§ Exercise requirements
Every line holding "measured" should be copied from the records below.

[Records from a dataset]
################

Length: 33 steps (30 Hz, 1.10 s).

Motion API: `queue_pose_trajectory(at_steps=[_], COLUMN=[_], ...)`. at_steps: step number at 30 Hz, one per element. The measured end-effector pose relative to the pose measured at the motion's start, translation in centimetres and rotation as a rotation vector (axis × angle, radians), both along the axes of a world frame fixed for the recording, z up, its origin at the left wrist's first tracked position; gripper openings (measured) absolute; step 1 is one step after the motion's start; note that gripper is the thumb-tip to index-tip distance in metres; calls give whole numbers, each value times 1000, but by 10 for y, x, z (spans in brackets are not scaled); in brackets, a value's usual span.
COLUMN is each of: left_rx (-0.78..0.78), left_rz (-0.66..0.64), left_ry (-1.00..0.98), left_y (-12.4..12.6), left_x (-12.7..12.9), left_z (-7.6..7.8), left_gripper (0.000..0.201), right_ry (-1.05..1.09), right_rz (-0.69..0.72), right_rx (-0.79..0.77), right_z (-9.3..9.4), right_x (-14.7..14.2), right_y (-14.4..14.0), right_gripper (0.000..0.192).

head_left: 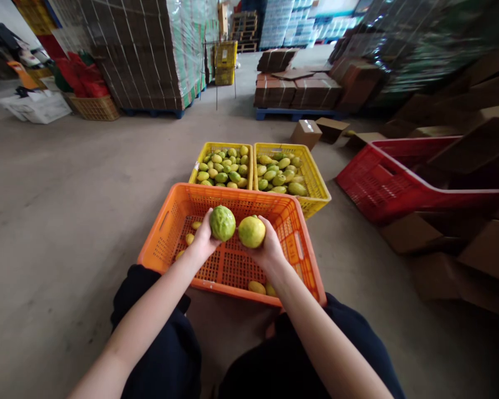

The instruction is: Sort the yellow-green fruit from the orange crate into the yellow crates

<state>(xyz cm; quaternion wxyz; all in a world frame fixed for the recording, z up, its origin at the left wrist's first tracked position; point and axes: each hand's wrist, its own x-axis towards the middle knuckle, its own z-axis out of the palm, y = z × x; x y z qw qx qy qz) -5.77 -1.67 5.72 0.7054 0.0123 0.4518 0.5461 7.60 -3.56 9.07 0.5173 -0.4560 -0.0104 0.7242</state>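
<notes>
Two fruits (223, 223) in curled fingers (208, 219)

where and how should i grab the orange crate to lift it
Grip the orange crate by its left slot and right slot, likely best from outside at each end. Both are elongated openings facing each other, so a lift should stay fairly level. The left hand holds a green fruit and the right hand a yellow fruit, so set both down first.
</notes>
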Motion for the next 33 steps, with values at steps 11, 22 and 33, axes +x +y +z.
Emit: queue_pose_trajectory(at_steps=[11,22,33], left_rx=[-32,-85,-82], left_rz=[-37,-3,139], left_ry=[-83,-30,-43], left_y=[-5,-6,-3], left_x=[-6,-5,-11], left_z=[16,18,2], left_gripper=[39,34,18], right_ry=[17,-86,-54], right_rz=[35,18,56], right_rx=[-43,-65,-106], right_z=[-8,-8,-11], right_x=[0,1,2], right_y=[4,3,3], right_gripper=[21,14,14])
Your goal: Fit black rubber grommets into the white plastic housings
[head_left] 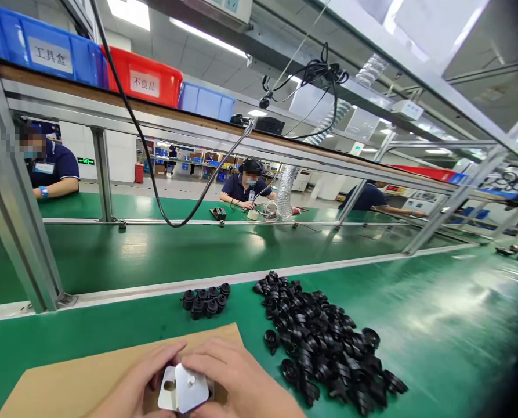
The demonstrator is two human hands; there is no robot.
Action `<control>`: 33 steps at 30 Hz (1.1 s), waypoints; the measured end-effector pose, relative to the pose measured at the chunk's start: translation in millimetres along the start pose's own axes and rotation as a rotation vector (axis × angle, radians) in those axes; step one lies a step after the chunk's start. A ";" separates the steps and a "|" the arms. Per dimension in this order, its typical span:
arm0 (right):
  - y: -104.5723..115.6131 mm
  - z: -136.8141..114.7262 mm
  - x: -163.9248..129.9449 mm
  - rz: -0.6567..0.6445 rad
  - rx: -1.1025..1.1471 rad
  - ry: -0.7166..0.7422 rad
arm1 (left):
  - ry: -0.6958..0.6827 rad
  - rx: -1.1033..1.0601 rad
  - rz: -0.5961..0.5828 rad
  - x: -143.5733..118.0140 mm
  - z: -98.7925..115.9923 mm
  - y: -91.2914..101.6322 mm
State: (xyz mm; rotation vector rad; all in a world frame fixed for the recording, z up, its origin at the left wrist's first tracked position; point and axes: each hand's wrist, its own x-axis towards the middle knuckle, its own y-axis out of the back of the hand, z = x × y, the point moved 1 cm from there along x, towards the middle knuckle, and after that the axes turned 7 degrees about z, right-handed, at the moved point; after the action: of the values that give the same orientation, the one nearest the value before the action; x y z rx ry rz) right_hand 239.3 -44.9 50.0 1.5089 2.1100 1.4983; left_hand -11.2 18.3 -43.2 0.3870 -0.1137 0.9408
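Both hands, left hand and right hand, pinch closed on small white plastic plate over cardboard sheet; looks light, stiff, smooth, best held by edges; black parts pile just right

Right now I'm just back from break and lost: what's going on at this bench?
A person's left hand and right hand hold a small white plate together over a sheet of brown card on the green worktop. A big heap of black parts lies to the right; a small cluster sits ahead. Other people sit across the belt.
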 end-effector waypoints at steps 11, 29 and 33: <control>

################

§ Output below
Motion API: `queue_pose_trajectory(at_steps=[_], COLUMN=[_], ...)`. at_steps: step number at 30 Hz, one per element. The measured end-effector pose relative to the pose measured at the motion's start, translation in centimetres and rotation as a rotation vector (axis × angle, radians), both along the axes of a world frame fixed for the recording, z up, its origin at the left wrist's first tracked position; gripper openings (measured) absolute; step 1 is one step after the motion's start; note that gripper is the thumb-tip to index-tip distance in metres; calls give whole numbers, each value times 1000, but by 10 for y, x, z (spans in brackets are not scaled); in brackets, a value's usual span.
Action `<control>`: 33 steps at 30 Hz (1.1 s), waypoints; the measured end-effector pose, relative to the pose measured at the chunk's start: translation in millimetres along the start pose's own axes and rotation as a rotation vector (axis × angle, radians) in those axes; step one lies a step after the chunk's start. A ";" separates the steps and a "|" the arms. Per dimension in this order, its typical span:

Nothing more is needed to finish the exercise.